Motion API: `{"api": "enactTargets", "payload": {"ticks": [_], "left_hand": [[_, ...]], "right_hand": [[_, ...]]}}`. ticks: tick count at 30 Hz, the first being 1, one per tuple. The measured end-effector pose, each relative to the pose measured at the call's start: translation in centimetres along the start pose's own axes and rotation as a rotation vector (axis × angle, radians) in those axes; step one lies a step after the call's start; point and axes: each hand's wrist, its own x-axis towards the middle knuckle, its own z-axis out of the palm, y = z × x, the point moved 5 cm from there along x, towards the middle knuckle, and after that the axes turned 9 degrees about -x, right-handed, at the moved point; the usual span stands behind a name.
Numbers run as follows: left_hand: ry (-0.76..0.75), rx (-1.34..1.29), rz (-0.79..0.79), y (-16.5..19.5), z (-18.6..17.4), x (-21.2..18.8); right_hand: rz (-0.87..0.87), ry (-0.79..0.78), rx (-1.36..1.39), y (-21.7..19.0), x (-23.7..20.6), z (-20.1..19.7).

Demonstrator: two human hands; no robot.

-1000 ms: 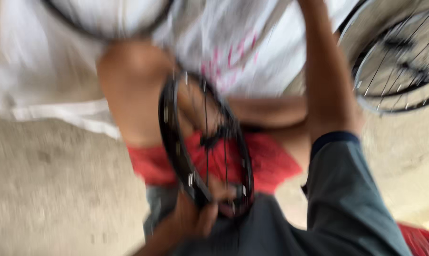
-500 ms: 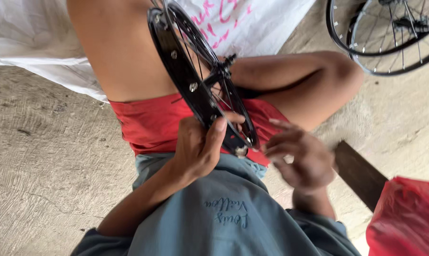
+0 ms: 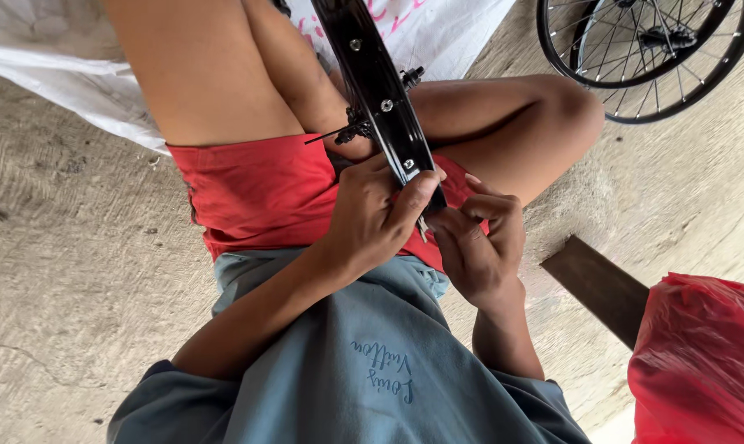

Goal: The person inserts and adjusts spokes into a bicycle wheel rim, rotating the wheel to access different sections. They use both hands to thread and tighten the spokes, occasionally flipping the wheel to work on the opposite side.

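I sit cross-legged in red shorts (image 3: 265, 193) with a black bicycle wheel rim (image 3: 380, 99) standing edge-on between my legs; its hub and spokes (image 3: 357, 127) show behind it. My left hand (image 3: 372, 215) wraps around the rim's lower part, thumb across its face. Just to the right, my right hand (image 3: 480, 242) has its fingertips pinched on a small silvery metal piece (image 3: 424, 228) at the rim's lower edge. The rim's top runs out of the picture.
A second spoked black wheel (image 3: 651, 57) lies on the concrete floor (image 3: 76, 271) at the top right. A white sheet with pink print (image 3: 446, 25) is under my legs. At the right are a dark wooden plank (image 3: 594, 284) and a red plastic bag (image 3: 701, 353).
My right arm came down from high up and its fingers closed in on the rim's lower edge. The rim turned more edge-on. My left hand kept its hold.
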Motion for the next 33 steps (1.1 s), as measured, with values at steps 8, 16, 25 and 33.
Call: {"api": "enactTargets", "payload": {"ticks": [8, 16, 25, 33], "left_hand": [[0.0, 0.071, 0.096, -0.8, -1.4, -2.0], [0.023, 0.061, 0.106, -1.0, -1.7, -1.8], [0.012, 0.057, 0.132, -0.8, -2.1, -0.9], [0.015, 0.012, 0.126, -0.3, -2.2, -0.3]], "right_hand": [[0.016, 0.01, 0.007, -2.3, -0.9, 0.6], [-0.011, 0.062, -0.079, -3.3, 0.4, 0.3], [-0.149, 0.01, -0.201, -3.5, 2.6, -0.4], [0.083, 0.014, 0.021, -3.1, 2.7, -0.4]]}}
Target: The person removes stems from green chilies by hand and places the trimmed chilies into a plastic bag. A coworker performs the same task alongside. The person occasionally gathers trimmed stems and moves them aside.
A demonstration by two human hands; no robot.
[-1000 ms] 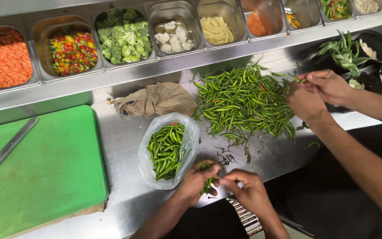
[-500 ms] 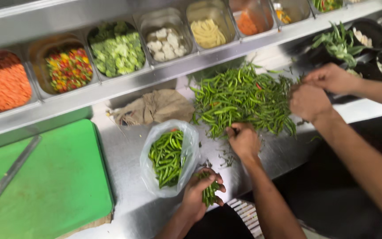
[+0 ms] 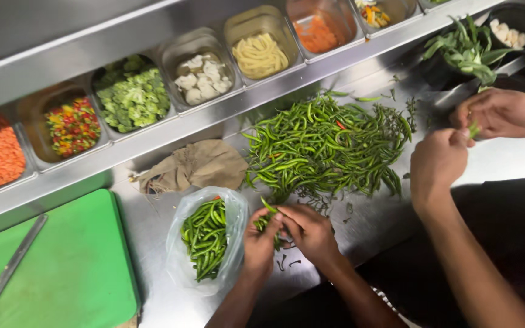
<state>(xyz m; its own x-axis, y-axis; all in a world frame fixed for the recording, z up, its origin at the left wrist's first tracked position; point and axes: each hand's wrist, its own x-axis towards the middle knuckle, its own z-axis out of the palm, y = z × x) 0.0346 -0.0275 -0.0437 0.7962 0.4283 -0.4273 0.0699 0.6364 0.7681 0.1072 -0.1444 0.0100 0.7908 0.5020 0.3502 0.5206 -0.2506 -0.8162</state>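
Bright, even overhead light is flooding the scene, and colours are showing vivid. The brushed stainless steel counter [image 3: 366, 225] is reflecting it as soft pale glare, strongest beside the flat green plastic cutting board [image 3: 62, 267]. Shadows are lying faint and short under the pile of green chillies [image 3: 323, 146]. Focus is holding sharp at centre; the picture's corners are softening and bending slightly.

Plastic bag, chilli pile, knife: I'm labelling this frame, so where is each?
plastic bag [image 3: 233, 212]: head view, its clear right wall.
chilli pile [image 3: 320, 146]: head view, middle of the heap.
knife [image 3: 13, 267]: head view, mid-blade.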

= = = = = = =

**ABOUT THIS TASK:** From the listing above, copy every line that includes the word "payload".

**OUTPUT FOR THIS EXERCISE:**
Motion API: `{"api": "enactTargets", "payload": {"ticks": [_], "left_hand": [[_, ...]], "right_hand": [[_, ...]]}}`. ticks: tick count at 30 Hz, the first being 1, one per tuple. The measured end-effector pose, each relative to the pose measured at the call's start: translation in centimetres along the start pose's own axes and rotation as a rotation vector (axis × angle, radians) in those axes; step one lies a step after the call's start; point and axes: each hand's wrist, its own x-axis towards the middle knuckle, its own z-axis out of the palm, y = z × x, the point moved 5 cm from there along x, towards the middle knuckle, and after that the axes turned 9 degrees about -x, right-handed, at the moved point; the usual span stands behind a name.
Call: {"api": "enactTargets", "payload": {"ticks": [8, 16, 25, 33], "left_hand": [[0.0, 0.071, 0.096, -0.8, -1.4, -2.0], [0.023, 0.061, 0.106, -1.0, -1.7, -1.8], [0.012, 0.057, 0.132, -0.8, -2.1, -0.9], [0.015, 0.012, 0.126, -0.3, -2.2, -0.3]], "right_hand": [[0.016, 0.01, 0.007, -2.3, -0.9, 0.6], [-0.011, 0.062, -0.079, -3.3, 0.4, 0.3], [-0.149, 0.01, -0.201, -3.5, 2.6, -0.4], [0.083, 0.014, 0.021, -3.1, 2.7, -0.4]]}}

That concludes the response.